You can see that if petal width is smaller than or equal to 0.80, row is directly labeled as ‘setosa’ (class 0). If petal width is greater than 0.80,  then if petal width is smaller than or equal to 1.75 petal and sepal lengths are checked. This process continues until entropy is 0 for each node. Entropy 0 means there is no class disorder (results of split belongs to same class) and there is no information gain to be made by splitting further.

Statistical Evaluation of Classifier Prediction Results

4- Decision Tree Model Evaluation

We can evaluate the accuracy of decision trees with traditional statistical methods. Below you can see an example of accuracy score applied on our decision tree prediction results on iris dataset.

from sklearn import metrics
print("DT Accuracy is: ", metrics.accuracy_score(y_test, yhat))
DT Accuracy is: 0.9333333333333333

Accuracy Score takes values between 0 and 1. 0.93 is a pretty good score considering 1 is the perfect score with no errors made whatsoever and that our model is a single tree and not an ensemble.

Note: Also, please note that maximum tree depth is not specified meaning tree splits as many times as needed to increase the prediction accuracy.

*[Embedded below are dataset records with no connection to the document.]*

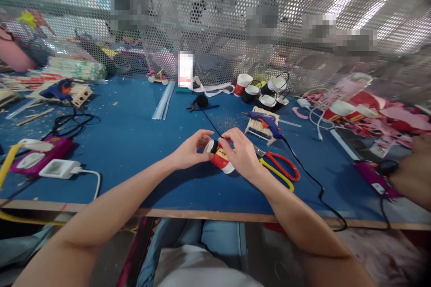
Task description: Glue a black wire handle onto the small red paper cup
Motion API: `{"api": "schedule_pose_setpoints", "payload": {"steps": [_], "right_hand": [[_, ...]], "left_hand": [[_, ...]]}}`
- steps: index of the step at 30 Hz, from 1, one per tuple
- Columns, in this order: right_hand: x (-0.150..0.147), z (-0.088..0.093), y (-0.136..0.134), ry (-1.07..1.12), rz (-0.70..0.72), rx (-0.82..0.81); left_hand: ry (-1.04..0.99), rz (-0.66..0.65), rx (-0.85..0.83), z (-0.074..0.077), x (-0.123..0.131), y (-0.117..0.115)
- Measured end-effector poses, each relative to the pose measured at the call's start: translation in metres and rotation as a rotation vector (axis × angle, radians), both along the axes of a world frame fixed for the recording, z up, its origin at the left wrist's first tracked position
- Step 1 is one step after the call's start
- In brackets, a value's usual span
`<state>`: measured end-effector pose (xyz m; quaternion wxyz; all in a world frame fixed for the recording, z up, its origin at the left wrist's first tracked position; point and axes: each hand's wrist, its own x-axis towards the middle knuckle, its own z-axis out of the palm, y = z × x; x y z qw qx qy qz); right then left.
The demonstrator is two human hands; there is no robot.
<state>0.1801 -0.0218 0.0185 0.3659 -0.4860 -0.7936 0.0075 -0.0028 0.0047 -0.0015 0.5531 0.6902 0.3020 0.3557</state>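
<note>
My left hand [190, 149] and my right hand [241, 154] together hold a small red-and-white paper cup [220, 160] lying on its side just above the blue table [134, 143]. The cup's end is black, and a thin black cord [211, 125] runs from it toward the back of the table. My right fingers pinch at the cup's top where the cord meets it. Red-and-yellow scissors [281, 168] lie right beside my right hand.
A blue glue gun [266, 122] rests on a wooden-stick stand, its black cable trailing to the front edge. Finished cups [261, 89] stand at the back. A purple power strip [37, 159] and white charger lie left. Another person's arm [412, 172] reaches in at right.
</note>
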Motion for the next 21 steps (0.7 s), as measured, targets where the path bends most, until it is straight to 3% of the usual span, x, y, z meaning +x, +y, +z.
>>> {"api": "schedule_pose_setpoints", "payload": {"steps": [5,14,17,21], "right_hand": [[0.002,0.004,-0.001,0.187,0.096,-0.086],[0.001,0.015,-0.002,0.317,0.168,-0.234],[-0.006,0.024,0.003,0.277,0.226,-0.287],[-0.025,0.042,0.013,0.012,0.320,-0.338]], "left_hand": [[-0.019,-0.031,-0.001,-0.003,0.005,-0.002],[-0.053,-0.114,-0.065,-0.004,0.007,-0.006],[-0.098,-0.151,-0.105,-0.004,0.009,-0.006],[-0.148,-0.235,-0.158,-0.003,0.010,-0.006]]}}
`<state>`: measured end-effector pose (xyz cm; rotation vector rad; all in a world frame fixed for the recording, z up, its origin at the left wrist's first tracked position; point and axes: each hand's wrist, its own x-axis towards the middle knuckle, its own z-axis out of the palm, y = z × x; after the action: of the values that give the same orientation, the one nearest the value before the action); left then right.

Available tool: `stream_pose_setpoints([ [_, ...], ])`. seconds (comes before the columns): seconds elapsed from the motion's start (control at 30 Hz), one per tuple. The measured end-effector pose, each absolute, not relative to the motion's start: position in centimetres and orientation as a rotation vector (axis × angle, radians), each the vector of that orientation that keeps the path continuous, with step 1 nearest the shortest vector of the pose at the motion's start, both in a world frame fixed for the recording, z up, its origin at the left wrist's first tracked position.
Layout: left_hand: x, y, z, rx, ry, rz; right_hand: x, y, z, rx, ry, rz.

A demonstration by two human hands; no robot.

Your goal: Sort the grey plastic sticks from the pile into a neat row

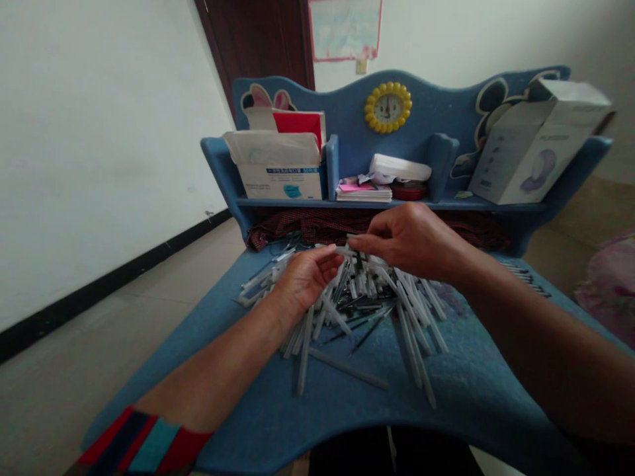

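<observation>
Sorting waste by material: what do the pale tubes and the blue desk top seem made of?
The pale tubes: likely plastic, thin, uniform, whitish-grey with a dull sheen; the left hand and right hand hold one. The desk top: perhaps painted wood or board, matte blue, worn and mottled; which, I cannot tell.

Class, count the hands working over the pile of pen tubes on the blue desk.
2: the left hand, fingers curled, over the pile; the right hand beside it, pinching a white tube.
</observation>
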<state>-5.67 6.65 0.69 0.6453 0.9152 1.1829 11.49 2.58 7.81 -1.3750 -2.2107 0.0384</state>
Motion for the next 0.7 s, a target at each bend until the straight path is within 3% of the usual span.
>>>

However, in visualizations max_depth was assigned to 4 for simpler demonstration purposes.

You can check out this tutorial we have prepared in case you’d like to learn that parameters to optimize decision tree models:

Practice idea:

  • As a practice can you visualize the same data with a similar model and no maximum tree depth limitation?

Summary

In this Decision Tree Tutorial we have created, trained and used for prediction a Decision Tree Classifier using Python and Scikit-Learn library.

We have also practiced how to visualize Decision Trees and how to evaluate Decision Trees? Finally, we discussed some of the questions one can ask regarding the outcomes from a decision tree machine learning implementation.